▸ WORK ITEM
Omit every picture. Return all other data as it stands.

----

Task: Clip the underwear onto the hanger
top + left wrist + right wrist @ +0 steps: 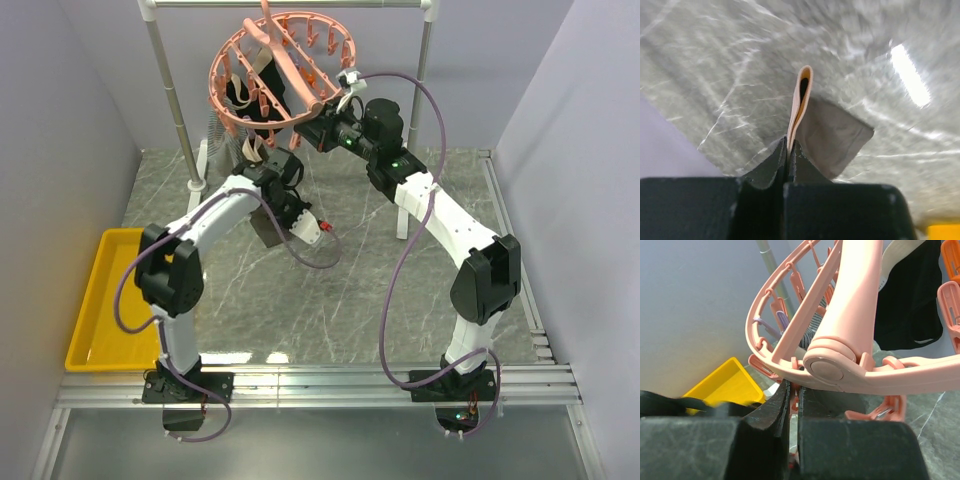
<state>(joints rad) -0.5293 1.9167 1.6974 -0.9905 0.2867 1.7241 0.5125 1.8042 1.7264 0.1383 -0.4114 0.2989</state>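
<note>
- Far left, near side: a yellow tray sits on the marble table, well apart from everything else.
- Left of middle: the left gripper is clenched tight on the underwear. In the wrist view the fingers pinch the beige waistband, which sticks out past the fingertips as a folded loop, and the grey-brown fabric hangs off to one side of it.
- So the underwear is up in the air, held over the middle of the table. It sits nearer than the hanger and lower, and it isn't touching the hanger or on any peg yet.
- Middle, far side: the pink hanger hangs from the white rail, tilted so its right side dips toward the right arm. A black garment hangs from its left part.
- Right of middle: the right gripper is up at the hanger's low right edge. Its fingers are squeezed nearly together, with a sliver of pink plastic between them just under the hub of the crossbar, so it's gripping the hanger. I can't make out whether that sliver is a peg or the ring itself.
</note>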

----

▸ THE COMPLETED TASK
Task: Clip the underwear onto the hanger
top + left wrist + right wrist @ +0 steps: 
<state>(joints rad) -0.5293 1.9167 1.6974 -0.9905 0.2867 1.7241 0.5125 1.8042 1.7264 0.1383 -0.4114 0.2989</state>
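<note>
- Far left, near side: a yellow tray sits on the marble table, well apart from everything else.
- Left of middle: the left gripper is clenched tight on the underwear. In the wrist view the fingers pinch the beige waistband, which sticks out past the fingertips as a folded loop, and the grey-brown fabric hangs off to one side of it.
- So the underwear is up in the air, held over the middle of the table. It sits nearer than the hanger and lower, and it isn't touching the hanger or on any peg yet.
- Middle, far side: the pink hanger hangs from the white rail, tilted so its right side dips toward the right arm. A black garment hangs from its left part.
- Right of middle: the right gripper is up at the hanger's low right edge. Its fingers are squeezed nearly together, with a sliver of pink plastic between them just under the hub of the crossbar, so it's gripping the hanger. I can't make out whether that sliver is a peg or the ring itself.
</note>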

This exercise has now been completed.